Investigating singular value distribution effect (April 1, 2015)

The previous analysis showed that the singular values have an important impact on the performance of HLPT. The objective is to have a better understanting of the effect if the SV distribution. In particular, summarizing it with the TMA or the CV may not be optimal. Let's generate matrices with specific distributions and plot these distributions when HLPT is either close or far from the optimal.

Generating matrices with specific CVSV and TMA

best_cmax <- function(costs) {
    min(balance_sufferage(costs), balance_EFT(costs))
}

LPT_unrelated_perf_CV <- NULL
SV_dists_CV <- NULL
for (i in 1:100) {
    cvsv <- 10^runif(1, -2, 1)
    SV <- sort(rgamma_cost(50, 1, cvsv), decreasing = TRUE)
    Z <- generate_matrix_sv(SV, 200, 50)
    cmax <- LPT_unrelated(Z, func = min)
    LPT_unrelated_perf_CV <- rbind(LPT_unrelated_perf_CV, data.frame(cvsv = cvsv, 
        mean_cor_row = mean_cor_row(Z), mean_cor_col = mean_cor_col(Z), TMA1 = TMA1(Z), 
        TMA2 = TMA2(Z), CVSV = CV_SV(Z), ratio = max(1, cmax/best_cmax(Z))))
    SV_dists_CV <- c(SV_dists_CV, list(svd(Z)$d))
}

Let's plot the ecdf of the SV. Red is for the case when HLPT is close to the best case, while blue is when it is far.

plot.ecdf(SV_dists_CV[[1]], xlim = c(max(1e-10, min(unlist(SV_dists_CV))), max(unlist(SV_dists_CV))), 
    log = "x", cex = 0)
palette <- colorRampPalette(c(rgb(1, 0, 0, 0.2), rgb(0, 0, 1, 0.2)), alpha = TRUE)(nrow(LPT_unrelated_perf_CV))
for (i in 1:length(SV_dists_CV)) {
    rank_dist <- which(order(LPT_unrelated_perf_CV$ratio) == i)
    rank_dist_ratio <- (rank_dist - 1)/(nrow(LPT_unrelated_perf_CV) - 1)
    plot.ecdf(SV_dists_CV[[i]], add = TRUE, cex = 2 * (1 - (1 - rank_dist_ratio) * 
        rank_dist_ratio * 4), col = palette[rank_dist])
}

plot of chunk unnamed-chunk-1

Clearly, we can see that the worst schedules are obtained when all the SV are identical and that HLPT performs the best when there is some dispersion. However, the degree of dispersion does not indicate at which point HLPT is good. We may focus on several specific distributions:

a uniform one between k and 1 (with k in [0;1])
a uniform one when the x-scale is logarithmic between k and 1 (with k in [1e-5;1])

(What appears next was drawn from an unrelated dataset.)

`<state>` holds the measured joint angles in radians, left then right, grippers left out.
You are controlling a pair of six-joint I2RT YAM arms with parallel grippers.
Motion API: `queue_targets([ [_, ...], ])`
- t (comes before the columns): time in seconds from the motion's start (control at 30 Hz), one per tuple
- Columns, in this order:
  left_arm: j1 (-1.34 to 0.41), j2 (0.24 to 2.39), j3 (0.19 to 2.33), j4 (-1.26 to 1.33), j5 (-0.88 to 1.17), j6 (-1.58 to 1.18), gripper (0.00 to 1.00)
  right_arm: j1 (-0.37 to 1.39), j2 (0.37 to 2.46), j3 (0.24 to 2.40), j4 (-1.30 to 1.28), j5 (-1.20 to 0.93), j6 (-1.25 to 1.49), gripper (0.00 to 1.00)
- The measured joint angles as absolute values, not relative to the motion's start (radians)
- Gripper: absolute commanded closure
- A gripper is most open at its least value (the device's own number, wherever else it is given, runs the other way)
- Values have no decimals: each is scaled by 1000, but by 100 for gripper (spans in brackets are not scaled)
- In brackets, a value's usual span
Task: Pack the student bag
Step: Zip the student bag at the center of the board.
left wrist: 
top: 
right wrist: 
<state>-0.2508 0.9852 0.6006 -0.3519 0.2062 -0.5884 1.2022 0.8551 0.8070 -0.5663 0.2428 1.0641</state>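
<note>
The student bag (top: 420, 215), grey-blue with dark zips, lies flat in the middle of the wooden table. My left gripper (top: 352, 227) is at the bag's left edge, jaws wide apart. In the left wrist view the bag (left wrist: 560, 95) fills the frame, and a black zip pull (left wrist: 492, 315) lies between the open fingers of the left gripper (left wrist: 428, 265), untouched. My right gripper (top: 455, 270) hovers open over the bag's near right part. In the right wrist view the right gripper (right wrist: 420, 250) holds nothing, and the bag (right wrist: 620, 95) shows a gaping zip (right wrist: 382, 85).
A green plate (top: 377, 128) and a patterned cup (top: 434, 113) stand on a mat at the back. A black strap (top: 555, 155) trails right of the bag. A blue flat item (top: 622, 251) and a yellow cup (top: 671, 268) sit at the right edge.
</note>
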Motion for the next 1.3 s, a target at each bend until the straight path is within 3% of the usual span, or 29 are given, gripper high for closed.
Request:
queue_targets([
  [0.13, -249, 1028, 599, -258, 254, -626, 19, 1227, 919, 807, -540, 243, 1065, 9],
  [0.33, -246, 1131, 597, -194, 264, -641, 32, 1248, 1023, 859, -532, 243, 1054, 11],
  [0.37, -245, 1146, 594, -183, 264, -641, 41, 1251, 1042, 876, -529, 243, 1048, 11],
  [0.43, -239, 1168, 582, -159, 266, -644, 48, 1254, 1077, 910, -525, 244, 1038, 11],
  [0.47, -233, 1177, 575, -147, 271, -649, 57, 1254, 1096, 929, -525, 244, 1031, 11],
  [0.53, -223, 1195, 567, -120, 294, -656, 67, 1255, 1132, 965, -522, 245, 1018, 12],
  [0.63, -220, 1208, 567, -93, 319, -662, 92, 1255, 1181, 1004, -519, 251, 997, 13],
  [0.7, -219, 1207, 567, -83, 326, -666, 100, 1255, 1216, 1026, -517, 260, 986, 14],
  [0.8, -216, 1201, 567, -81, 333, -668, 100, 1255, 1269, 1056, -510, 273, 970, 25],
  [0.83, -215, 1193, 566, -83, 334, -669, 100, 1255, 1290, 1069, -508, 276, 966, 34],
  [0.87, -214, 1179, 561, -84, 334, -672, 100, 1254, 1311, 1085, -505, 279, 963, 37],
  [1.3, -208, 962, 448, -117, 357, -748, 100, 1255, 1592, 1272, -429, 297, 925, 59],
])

In each case, the distribution must contain random values to avoid any structure in the matrix. Another hypothesis is that only the first few value of the SV are important. For that, we could study the case where we control the first k SV with k in [1;5].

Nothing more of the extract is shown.